(Try it):
All of the data below should be printed again exactly, pictures excluded.

____ Data extract

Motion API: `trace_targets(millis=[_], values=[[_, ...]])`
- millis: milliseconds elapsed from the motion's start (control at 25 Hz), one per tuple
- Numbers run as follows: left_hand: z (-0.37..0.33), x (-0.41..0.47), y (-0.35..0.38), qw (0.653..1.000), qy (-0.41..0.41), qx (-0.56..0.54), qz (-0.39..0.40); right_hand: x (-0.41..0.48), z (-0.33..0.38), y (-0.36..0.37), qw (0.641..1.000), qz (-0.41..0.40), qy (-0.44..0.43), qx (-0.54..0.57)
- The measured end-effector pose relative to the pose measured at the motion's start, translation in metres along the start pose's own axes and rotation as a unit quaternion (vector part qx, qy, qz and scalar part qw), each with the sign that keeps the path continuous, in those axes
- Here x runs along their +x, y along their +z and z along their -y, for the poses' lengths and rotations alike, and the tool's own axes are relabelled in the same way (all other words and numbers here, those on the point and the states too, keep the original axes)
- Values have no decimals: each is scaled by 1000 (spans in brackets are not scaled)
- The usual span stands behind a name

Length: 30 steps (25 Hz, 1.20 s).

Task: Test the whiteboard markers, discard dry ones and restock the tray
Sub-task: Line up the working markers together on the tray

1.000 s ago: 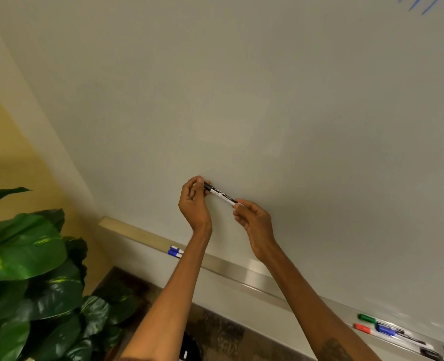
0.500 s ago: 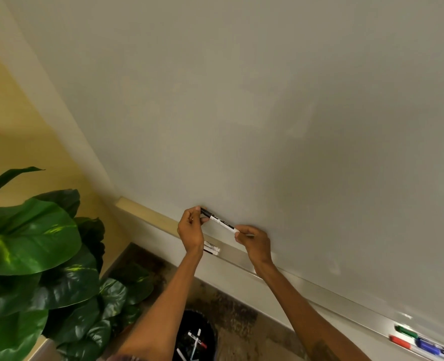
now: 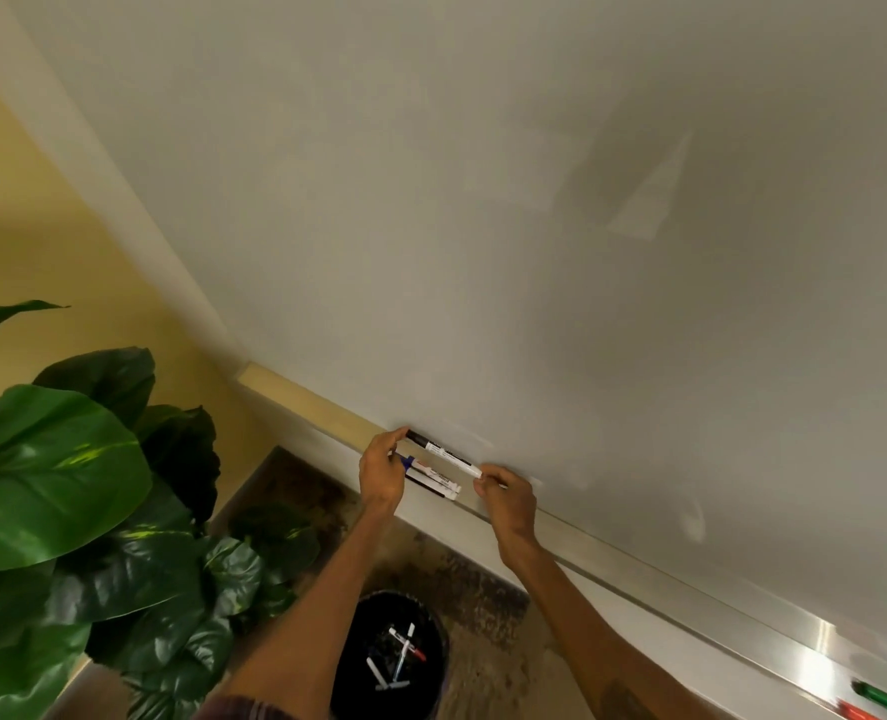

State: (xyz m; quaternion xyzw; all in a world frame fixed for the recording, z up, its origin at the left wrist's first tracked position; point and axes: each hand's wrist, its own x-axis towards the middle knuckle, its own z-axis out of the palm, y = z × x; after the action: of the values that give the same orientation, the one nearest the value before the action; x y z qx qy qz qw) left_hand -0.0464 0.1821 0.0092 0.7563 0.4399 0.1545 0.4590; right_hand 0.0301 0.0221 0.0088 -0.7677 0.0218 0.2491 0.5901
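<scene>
Both hands carry the black marker (image 3: 444, 453) lower than a second ago, just above the tray (image 3: 612, 569). The bin (image 3: 392, 654) now shows below.

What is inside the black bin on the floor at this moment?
The black bin holds several loose markers, mostly white-barrelled; one shows a red end. An exact count is unclear, and the left forearm covers the bin's left edge, so anything there is hidden.

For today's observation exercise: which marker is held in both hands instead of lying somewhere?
The black-capped marker, gripped at its ends by left hand and right hand; others lie on the tray or in the bin.
</scene>
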Motion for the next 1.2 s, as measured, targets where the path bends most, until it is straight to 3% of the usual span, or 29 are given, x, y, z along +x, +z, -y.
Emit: trace_targets(millis=[480, 680, 1200], values=[[40, 43, 9, 991, -72, 91, 64, 37, -28, 35, 991, 117, 40, -48], [46, 47, 17, 988, -71, 102, 91, 41, -34, 32, 989, 127, 42, -67], [42, 43, 21, 986, -79, 124, 74, 39, -47, 20, 991, 107, 54, -56]])
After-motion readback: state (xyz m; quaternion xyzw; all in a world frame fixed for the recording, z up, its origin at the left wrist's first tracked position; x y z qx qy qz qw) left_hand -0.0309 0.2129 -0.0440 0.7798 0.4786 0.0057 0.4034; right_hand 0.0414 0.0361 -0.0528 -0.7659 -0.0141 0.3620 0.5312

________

(Response to this exercise):
Motion API: `trace_targets(millis=[_], values=[[_, ...]])`
- millis: milliseconds elapsed from the motion's start (control at 25 Hz), one per tuple
- Numbers run as follows: left_hand: z (-0.37..0.33), x (-0.41..0.47), y (-0.35..0.38), qw (0.653..1.000), qy (-0.41..0.41), qx (-0.56..0.54), qz (-0.39..0.40); right_hand: x (-0.41..0.48), z (-0.33..0.38), y (-0.36..0.37), qw (0.641..1.000), qz (-0.41..0.40), qy (-0.44..0.43), qx (-0.54..0.57)
- The measured end-effector pose relative to the pose measured at the motion's start, translation in metres along the start pose's own axes and rotation as a unit quaternion (vector part qx, qy, qz and scalar part qw), each with the sign that keeps the path continuous, in those axes
- Here x runs along their +x, y along their +z and z along their -y, for the poses' lengths and rotations alike, and the tool's own axes are relabelled in the same way (all other words and numbers here, those on the point and the states too, keep the original axes)
- Values have no decimals: each is scaled by 1000 (spans in brackets are not scaled)
- The usual span stands behind a name

Length: 30 steps (25 Hz, 1.20 s).

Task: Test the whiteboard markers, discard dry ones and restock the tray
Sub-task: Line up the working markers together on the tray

1.000 s ago: 
0.500 s ago: 
now: 

State: (xyz m; quaternion xyzw; all in a world frame fixed for the recording, z up, its origin at the left wrist's first tracked position; point and axes: each hand's wrist, its own x-axis towards the middle knuckle, its own z-axis out of the palm, y = z × x; after the action: of the values that give the same orientation, the one nearest the value before the action; x y z qx qy qz qw) left_hand -0.0464 0.1821 0.0092 0.7563 0.4399 0.1545 0.4590; right_hand 0.0301 0.0221 0.0088 -0.7677 0.0218 0.2491 0.5901
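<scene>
Both hands carry the black marker (image 3: 444, 453) lower than a second ago, just above the tray (image 3: 612, 569). The bin (image 3: 392, 654) now shows below.

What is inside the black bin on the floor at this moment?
The black bin holds several loose markers, mostly white-barrelled; one shows a red end. An exact count is unclear, and the left forearm covers the bin's left edge, so anything there is hidden.

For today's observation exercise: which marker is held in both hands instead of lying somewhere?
The black-capped marker, gripped at its ends by left hand and right hand; others lie on the tray or in the bin.
</scene>
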Motion for the next 1.2 s, as measured, targets where the path bends most, until it is straight to 3% of the usual span, or 29 are given, x, y, z along +x, +z, -y.
Emit: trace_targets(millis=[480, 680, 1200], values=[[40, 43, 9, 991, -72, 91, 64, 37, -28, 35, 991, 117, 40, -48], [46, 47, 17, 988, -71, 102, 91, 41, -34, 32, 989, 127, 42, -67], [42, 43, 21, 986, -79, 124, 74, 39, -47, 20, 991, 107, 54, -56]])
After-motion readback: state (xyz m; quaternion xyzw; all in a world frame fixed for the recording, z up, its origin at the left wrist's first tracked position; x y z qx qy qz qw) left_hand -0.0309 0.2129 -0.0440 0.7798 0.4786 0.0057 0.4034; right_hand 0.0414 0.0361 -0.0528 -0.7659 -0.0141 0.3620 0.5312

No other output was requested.